Between the lines
Emerging from the practices of documentary photography, I scrutinize the premise of an experienced social dysfunction - an outcome ascribed to the deficiency in nurturing relational abilities. In this context, the project outlines the ways in which access to spaces intended for team sports is restricted, their practice representing an incipient stage in the formation of social interaction skills.
In team games, individuals adhere to a common objective, learn collective integration, and navigate through distinct rules and goals. The absence of these early learned social dynamics could contribute to the observed deficits concerning cohesion.
In Eastern Europe, the most accessible venues for these types of interactions are the open-air sports fields of public schools.

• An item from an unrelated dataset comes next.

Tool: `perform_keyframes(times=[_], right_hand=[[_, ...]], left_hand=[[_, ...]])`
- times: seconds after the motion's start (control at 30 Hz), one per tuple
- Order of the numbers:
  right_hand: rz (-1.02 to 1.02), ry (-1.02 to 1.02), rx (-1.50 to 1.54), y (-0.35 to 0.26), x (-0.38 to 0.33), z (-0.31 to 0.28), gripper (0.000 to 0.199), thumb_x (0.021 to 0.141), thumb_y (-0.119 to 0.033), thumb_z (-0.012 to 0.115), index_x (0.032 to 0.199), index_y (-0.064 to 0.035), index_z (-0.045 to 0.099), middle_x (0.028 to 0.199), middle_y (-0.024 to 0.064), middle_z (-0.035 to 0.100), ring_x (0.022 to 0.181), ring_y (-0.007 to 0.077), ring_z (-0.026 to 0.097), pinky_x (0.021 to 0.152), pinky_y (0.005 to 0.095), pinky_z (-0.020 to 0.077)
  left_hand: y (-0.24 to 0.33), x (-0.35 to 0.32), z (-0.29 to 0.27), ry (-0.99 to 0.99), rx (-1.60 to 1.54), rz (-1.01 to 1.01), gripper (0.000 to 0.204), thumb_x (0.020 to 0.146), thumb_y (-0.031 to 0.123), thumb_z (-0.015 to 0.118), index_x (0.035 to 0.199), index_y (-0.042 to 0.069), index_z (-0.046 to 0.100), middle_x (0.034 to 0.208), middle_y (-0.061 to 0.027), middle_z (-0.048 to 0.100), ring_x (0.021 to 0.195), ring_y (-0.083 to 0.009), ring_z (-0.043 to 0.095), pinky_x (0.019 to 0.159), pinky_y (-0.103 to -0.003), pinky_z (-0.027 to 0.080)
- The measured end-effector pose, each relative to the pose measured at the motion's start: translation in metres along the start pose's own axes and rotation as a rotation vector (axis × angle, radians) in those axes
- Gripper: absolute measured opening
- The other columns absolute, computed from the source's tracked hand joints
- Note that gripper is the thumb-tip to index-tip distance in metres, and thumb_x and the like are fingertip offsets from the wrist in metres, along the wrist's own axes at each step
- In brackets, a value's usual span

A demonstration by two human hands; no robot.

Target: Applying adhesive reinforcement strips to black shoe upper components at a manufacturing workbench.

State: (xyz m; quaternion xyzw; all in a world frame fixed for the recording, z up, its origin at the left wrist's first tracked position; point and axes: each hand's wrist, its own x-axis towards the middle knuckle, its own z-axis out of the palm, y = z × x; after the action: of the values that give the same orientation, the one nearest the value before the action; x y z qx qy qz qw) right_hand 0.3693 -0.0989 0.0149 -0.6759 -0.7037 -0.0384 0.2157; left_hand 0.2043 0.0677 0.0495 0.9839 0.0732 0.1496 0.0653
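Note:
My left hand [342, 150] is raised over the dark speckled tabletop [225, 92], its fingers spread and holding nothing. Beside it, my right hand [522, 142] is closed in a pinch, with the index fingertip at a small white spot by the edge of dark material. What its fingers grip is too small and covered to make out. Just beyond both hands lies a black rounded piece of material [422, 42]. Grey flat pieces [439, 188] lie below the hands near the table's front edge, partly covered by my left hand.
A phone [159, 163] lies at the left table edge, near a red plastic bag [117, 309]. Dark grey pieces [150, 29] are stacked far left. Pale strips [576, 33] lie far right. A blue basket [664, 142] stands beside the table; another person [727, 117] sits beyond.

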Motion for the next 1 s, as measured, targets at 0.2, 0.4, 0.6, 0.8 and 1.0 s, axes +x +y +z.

The project primarily tracks these social interaction spaces, with a significant emphasis on those located in former working-class neighborhoods, erected during the communist era, for comparative analysis using both privately managed fields and those in metropolitan recreational areas.
During the communist childhood, these fields were the principal spaces serving as a backdrop for camaraderie, where neighbors, friends, and classmates collaborated and competed on the football field that could have fluid demarcation lines, goals that could be stones or backpacks, the height of the goal up to the goalkeeper’s knee level, or as far as he could stretch his hand, and game times defined by breaks between classes, the first goal scored, or the moment dusk fell.
The visual narrative unveils a reality where the majority are asphalt surfaces, unsuitable for sports activities, hindering free access through locked gates and towering fences. Schools that choose to construct sports halls in place of former sports fields further constrict access.
Of course, there are sports fields with suitable facilities, but these are spaces managed privately or municipally, accessible for a fee, which become inaccessible due to both costs and their location.
The methodological approach is straightforward: from the public space, I photograph constituent elements (demarcation lines, goals, panels) that define the spaces dedicated to team sports. This type of photographic approach generates the deliberate visual deconstruction of the subject, concluding that the “sports field” is much more than the sum of its constituent elements, also being defined by rules independent of external reality, by its own temporality, and by the capacity to influence reality beyond the demarcation lines.